Without setting a random seed the data loader returns the same random data for each epoch: epoch 1: worker1->[2], worker2->[2], epoch 2: worker1->[2], worker2->[2],...
When I set a random seed in worker_init_fn function I get random data for each worker: epoch 1: worker1->[2], worker2->[4], epoch 2: worker1->[7], worker2->[6],...
How to set a random seed to get a new random data each epoch but the same random data for each worker? epoch 1: worker1->[2], worker2->[2], epoch 2: worker1->[7], worker2->[7],...
However, seeing your DatasetRandom implementation, it seems a bit weird to have the same random data each epoch as you said it in the very begining:
Without setting a random seed the data loader returns the same random data for each epoch: epoch 1: worker1->[2], worker2->[2], epoch 2: worker1->[2], worker2->[2],...
Probably, somewhere you should have some unwanted random seed synchonization. Which ignite version you are using, btw ?
It is about pytorch. I thought Ignine has some elegant solution for this behavior. As you suggested add callback @trainer.on(Events.EPOCH_STARTED)

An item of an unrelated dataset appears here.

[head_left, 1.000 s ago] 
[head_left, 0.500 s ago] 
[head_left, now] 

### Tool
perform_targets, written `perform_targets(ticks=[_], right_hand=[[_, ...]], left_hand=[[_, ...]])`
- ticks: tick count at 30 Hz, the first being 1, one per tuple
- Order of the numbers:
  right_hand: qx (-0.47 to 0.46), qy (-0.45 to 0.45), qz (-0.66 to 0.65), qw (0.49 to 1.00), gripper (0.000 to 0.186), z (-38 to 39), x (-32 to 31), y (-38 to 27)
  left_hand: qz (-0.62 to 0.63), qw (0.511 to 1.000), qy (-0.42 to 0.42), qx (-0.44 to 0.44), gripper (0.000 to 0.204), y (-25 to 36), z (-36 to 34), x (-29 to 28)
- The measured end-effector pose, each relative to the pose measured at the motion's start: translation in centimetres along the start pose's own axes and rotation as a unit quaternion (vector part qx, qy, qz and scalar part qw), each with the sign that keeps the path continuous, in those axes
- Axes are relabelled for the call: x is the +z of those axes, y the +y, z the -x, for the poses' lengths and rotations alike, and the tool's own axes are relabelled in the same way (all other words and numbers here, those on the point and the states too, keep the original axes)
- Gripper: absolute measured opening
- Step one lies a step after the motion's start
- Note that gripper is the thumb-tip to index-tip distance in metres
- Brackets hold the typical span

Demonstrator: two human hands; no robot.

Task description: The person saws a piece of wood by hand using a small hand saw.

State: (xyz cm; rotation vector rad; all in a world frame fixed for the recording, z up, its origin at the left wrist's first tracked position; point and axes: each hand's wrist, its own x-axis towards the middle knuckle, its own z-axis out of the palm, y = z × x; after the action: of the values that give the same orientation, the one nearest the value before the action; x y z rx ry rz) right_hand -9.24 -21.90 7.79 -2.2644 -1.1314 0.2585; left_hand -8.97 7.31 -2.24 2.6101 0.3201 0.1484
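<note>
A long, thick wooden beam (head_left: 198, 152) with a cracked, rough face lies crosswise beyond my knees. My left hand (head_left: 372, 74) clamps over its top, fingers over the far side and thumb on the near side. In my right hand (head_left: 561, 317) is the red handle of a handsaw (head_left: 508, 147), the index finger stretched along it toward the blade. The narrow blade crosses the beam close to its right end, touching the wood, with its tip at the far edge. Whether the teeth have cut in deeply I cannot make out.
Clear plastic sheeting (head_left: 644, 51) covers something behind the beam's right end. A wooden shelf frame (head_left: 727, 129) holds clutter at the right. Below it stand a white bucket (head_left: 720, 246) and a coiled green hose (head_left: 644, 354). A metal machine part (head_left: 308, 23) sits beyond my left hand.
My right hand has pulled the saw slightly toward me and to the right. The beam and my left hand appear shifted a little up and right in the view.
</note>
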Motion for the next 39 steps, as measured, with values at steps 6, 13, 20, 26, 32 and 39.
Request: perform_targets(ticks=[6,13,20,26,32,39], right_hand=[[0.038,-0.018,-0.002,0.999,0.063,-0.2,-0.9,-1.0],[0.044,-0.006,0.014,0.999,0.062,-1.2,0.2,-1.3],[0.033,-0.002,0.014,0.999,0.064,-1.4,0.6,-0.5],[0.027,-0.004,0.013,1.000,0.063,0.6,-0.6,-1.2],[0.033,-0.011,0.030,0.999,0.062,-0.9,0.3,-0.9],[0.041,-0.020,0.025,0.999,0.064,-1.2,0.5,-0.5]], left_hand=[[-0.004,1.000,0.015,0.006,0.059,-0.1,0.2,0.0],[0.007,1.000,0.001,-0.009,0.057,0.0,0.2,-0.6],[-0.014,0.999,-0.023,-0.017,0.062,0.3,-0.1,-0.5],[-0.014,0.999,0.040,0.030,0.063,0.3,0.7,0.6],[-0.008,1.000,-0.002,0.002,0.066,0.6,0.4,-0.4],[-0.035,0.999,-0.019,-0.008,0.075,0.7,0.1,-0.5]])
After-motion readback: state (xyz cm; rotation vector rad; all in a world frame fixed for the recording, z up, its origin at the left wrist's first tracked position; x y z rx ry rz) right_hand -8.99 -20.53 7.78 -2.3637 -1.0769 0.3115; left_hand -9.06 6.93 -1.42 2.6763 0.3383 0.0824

class DatasetRandom(Dataset):
def __len__(self):
return 2
def __getitem__(self, idx):
return (np.random.randint(1000, size=1), idx%2)
train_loader = DataLoader(DatasetRandom(), batch_size=1, num_workers=2)
for e in range(2):
print('epoch',e)
for i, (images, labels) in enumerate(train_loader):
print(i, images, labels)
I thought Ignine has some elegant solution for this behavior.
In v0.3.0 we had something similar to set_epoch_seed in the Engine automatically, but we found that it has a lot of side effects like you see with evaluator etc.
A seed is setup for torch and python random (not numpy random) to randomize data each time dataloader iterator is created, so if you replace your np.random.randint(1000, size=1) by random.randint(0, 1000), data will be random for each epoch.
It depends on what is behind np.randint calls in your real case. I was thinking about data augmentations that can be parametrized with numpy, so if you have a control of that it would be more simple to replace randomness generation…